## Task details
Match the string "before" against each line below, and copy every line that matches.

## Recorded information
········

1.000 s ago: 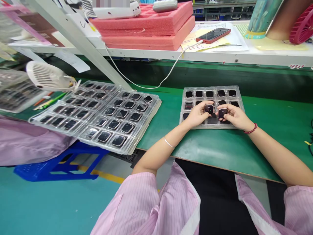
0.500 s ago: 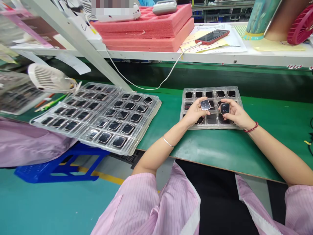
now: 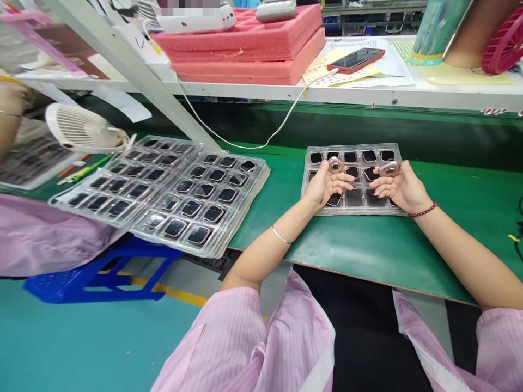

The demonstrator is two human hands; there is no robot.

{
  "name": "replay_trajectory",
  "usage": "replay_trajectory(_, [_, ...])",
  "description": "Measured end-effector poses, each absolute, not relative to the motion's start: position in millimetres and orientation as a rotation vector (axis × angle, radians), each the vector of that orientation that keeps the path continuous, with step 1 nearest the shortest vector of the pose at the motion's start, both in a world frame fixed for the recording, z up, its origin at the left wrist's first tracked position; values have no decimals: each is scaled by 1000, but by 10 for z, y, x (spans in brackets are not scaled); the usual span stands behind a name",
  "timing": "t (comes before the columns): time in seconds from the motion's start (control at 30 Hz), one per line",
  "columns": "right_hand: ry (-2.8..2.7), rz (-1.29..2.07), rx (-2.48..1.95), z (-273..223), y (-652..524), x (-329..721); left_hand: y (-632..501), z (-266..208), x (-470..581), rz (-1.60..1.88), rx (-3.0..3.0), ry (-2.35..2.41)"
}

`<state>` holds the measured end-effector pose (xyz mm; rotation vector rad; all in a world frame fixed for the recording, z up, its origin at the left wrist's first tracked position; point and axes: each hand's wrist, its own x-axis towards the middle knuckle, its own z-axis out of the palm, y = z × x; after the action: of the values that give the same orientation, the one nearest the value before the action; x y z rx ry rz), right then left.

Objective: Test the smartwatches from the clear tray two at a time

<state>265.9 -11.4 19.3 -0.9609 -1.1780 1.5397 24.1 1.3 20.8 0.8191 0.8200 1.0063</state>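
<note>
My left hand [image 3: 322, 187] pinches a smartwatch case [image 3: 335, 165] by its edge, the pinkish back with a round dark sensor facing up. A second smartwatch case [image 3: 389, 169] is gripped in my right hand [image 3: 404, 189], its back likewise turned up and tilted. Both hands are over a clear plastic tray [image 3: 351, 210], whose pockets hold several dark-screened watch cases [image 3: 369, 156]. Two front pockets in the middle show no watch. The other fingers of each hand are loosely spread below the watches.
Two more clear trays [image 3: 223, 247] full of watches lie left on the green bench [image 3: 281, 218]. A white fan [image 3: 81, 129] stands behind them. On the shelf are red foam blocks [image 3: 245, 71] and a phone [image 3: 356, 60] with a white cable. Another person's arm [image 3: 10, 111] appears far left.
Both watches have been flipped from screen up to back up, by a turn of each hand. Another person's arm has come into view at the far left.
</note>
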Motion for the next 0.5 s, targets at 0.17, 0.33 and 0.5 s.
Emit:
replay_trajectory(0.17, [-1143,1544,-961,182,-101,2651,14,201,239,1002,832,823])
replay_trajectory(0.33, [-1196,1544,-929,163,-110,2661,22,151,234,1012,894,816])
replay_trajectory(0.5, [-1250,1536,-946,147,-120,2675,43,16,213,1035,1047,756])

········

## Your solution
  "timing": "t (comes before the columns): time in seconds from the motion's start (control at 30 Hz), one per line",
`<state>` holds the measured end-effector pose (xyz mm; rotation vector rad; all in a world frame fixed for the recording, z up, its origin at the left wrist's first tracked position; point and axes: each hand's wrist, its own x-axis towards the middle knuckle, its own z-axis out of the palm, y = z × x; after the action: of the values that give the same orientation, the one nearest the value before the action; x y z rx ry rz), right then left.

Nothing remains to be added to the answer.